I'll leave it up to Shelley for a minute.
So meditation,
It's ultimately this meditation that we're doing,
It's ultimately this process of stilling the mind,
Bringing the mind to a place of stillness which is also a place of peace.
When the mind is peaceful it's still,
Right?
Meditation is kind of that whole process from where we are to having a still peaceful mind,
The process of stilling the mind.
We can call meditation.
Within that process of meditation when I say to you,
Relax your eyes,
Relax your shoulders,
Relax your belly,
This is actually me saying that you're bringing your mind,
You're bringing your awareness to your eyes,
You're bringing your awareness to your shoulders.
So this is mindfulness.
This is that you're you're bringing something to minds,
You're bringing your mind to something.
Right?
So to do something mindfully it's that you're totally present while doing that thing.
Right?
So it's that you're filling your mind into that action and not thinking over here while doing something over here.
You're filling your mind.
So when I do the meditation,
It's like you're filling your legs with your mind,
You're filling your feet with your mind,
Then I say feel the ground.
So it's like we're filling the ground with the mind,
We're filling the room with the mind,
The space.
And then breath,
Right,
Then feeling your breath.
So another way,
Instead of me saying,
When I say,
Do you feel the breath coming in and out?
I could also say,
Be mindful of your breathing.
Right,
And that would be the same,
That would be interchangeable.
So mindfulness is just the application of the mind to something.
Applying the mind to something.
And you could also very mindfully steal money from somebody.
Right,
You could mindfully throw a brick through somebody's window.

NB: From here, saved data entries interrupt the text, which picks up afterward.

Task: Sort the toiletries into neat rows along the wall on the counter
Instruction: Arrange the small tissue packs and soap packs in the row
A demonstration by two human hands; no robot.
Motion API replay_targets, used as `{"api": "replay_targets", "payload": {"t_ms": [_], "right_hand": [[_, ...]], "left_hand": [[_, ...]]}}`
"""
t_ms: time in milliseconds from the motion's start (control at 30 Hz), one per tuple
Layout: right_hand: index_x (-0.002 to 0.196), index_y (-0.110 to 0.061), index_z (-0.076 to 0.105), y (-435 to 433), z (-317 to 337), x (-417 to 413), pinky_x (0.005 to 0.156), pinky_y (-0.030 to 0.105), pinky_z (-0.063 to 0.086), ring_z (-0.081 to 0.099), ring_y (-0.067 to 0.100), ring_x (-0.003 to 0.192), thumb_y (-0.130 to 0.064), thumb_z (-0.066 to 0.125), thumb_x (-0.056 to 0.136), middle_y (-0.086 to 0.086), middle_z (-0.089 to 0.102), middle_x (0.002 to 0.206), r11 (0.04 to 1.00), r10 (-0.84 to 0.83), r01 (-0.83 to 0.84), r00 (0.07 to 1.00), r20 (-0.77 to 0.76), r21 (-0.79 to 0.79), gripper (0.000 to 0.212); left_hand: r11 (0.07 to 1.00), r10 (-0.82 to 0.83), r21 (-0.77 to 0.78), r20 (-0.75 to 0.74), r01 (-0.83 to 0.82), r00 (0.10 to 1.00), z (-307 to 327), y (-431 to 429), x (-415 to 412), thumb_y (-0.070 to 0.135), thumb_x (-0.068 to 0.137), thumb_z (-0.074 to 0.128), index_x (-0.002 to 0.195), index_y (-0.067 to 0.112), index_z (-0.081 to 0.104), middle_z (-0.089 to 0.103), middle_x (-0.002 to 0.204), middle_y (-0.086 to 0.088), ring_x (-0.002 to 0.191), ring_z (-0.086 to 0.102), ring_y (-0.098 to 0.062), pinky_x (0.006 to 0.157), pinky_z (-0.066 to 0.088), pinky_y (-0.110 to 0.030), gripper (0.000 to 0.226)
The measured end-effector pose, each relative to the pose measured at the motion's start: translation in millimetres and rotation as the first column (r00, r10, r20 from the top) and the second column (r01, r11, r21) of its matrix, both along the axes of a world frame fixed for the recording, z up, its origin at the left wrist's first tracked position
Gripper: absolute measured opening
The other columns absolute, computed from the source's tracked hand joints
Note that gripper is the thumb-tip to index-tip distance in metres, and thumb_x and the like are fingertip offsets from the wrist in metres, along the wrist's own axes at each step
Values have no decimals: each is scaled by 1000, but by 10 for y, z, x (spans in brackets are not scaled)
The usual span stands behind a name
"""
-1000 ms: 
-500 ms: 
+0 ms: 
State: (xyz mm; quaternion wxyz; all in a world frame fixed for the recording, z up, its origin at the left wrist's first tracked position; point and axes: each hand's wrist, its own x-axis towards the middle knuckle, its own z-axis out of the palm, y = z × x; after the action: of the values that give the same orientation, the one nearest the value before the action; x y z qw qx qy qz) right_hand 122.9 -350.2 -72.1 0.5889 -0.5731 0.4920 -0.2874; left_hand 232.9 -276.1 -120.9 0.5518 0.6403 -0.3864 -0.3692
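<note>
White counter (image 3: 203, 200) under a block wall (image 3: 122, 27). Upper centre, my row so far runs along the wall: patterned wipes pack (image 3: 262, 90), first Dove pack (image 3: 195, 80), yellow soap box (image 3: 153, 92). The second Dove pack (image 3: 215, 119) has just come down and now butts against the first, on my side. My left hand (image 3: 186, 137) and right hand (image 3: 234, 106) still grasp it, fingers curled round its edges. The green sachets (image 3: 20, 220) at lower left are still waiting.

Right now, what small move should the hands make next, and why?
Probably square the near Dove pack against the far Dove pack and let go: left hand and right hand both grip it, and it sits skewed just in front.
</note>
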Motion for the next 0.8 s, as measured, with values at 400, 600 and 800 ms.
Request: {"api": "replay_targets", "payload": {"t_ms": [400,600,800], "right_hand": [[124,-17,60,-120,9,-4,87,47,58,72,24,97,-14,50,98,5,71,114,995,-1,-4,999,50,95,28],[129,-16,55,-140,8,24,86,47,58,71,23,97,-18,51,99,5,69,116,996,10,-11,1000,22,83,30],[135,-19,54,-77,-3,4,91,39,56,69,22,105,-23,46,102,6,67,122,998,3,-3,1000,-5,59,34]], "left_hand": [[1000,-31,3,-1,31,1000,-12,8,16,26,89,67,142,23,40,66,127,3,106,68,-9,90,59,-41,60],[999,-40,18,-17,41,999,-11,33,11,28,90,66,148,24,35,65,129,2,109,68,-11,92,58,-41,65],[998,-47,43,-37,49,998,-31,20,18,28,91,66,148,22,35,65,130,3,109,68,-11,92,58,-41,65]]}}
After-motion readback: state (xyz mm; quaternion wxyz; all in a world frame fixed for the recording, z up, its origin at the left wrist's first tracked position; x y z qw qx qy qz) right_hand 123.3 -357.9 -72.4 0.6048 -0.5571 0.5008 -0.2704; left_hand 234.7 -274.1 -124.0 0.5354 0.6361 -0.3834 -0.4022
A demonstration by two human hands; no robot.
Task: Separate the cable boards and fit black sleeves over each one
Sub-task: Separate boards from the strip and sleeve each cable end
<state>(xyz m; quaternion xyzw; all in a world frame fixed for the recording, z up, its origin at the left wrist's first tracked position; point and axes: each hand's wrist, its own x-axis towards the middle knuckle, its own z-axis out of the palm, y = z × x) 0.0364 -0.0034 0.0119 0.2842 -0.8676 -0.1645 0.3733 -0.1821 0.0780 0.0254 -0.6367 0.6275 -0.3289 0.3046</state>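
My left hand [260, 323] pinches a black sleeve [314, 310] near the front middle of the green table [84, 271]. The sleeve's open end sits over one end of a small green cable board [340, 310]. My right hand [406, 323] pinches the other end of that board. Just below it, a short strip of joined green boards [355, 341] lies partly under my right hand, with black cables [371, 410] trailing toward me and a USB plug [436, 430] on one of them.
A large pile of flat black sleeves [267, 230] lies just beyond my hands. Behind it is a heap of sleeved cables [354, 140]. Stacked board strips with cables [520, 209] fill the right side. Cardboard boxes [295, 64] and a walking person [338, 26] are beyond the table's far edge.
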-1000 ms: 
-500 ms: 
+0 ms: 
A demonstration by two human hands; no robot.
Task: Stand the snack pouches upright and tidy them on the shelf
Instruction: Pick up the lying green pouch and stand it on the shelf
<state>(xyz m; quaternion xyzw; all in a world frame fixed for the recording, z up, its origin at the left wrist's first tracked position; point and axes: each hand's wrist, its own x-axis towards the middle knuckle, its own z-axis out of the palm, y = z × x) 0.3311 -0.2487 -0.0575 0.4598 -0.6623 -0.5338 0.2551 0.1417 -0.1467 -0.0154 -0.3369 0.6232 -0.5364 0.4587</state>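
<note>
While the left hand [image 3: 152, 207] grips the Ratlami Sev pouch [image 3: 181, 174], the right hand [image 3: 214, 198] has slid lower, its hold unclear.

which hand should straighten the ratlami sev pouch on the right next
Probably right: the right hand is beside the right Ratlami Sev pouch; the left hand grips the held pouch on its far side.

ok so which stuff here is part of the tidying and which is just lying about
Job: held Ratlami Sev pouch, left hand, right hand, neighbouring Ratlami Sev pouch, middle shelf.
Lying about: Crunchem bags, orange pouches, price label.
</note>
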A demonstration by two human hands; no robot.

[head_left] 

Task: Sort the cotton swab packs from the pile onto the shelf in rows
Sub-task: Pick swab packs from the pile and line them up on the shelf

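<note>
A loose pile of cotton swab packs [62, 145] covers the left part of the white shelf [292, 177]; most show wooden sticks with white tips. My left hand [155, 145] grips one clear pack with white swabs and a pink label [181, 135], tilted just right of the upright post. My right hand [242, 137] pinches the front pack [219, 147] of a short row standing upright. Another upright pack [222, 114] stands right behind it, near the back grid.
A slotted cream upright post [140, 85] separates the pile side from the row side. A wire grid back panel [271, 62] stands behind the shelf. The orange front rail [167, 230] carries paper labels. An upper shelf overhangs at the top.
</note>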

When I was a kid I would very mindfully hurt my sister and think it was really funny.
Right?
Yeah?
Yeah,
So mindfulness can have goals that are both wholesome and unwholesome.
Mindfulness itself is neutral,
It's just putting your mind to what you're doing.
But meditation,
Right,
It's an act that has that kind of direction,
That goal.
That's a good question.
So I guess we'll do our walking meditation,
So we move our mats and cushions to the outside edges of the room.